According to McGlone, 2026 has been defined by sharp rallies followed by rapid declines in assets such as Bitcoin (BTC), silver, natural gas, and agricultural commodities.

He warned that the same dynamic could eventually reach the U.S. stock market, potentially marking the next phase of the cycle.

The warning comes as strong corporate earnings and a prolonged bull market continue to attract capital into equities. 

To this end, McGlone said stocks have become the primary destination for speculative money, drawing investment away from commodities, precious metals, and cryptocurrencies.

Trickle-down effects 

In his view, capital is increasingly flowing into stocks at the expense of alternative assets such as gold and commodities.

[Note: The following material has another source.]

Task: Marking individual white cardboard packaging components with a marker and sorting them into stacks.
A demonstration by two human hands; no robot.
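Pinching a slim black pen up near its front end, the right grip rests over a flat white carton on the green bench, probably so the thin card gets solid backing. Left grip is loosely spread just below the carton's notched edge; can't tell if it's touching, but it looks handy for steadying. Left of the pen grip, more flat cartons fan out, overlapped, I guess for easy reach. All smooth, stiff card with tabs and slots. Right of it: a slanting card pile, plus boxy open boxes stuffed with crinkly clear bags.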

“The pump-and-dump is the theme so far this year. The significance for my outlook is I think it’s just getting started.<….> To me, the endgame is this pump-then-dump pattern, which started in Bitcoin and natural gas and silver and corn is going to trickle down to everything, including crude oil and the stock market,” he said. 

While he did not provide a specific downside target for the S&P 500, he warned that the pump-and-dump pattern already seen could eventually spread, making the U.S. stock market the final stage of the cycle.

The strategist suggested the stock market could ultimately lead a broader decline across financial markets. While speculation has already cooled in some commodities after strong gains earlier this year, he believes the underlying risks remain unresolved.

McGlone said the recent pullback in precious metals reflects a typical market-peak pattern, where strong rallies are followed by profit-taking. 

He pointed to silver’s sharp advance and subsequent retreat as an example of speculative excess unwinding.

Despite the correction, he expects gold to find support near $4,000 and remain largely range-bound over the longer term if historical trends persist.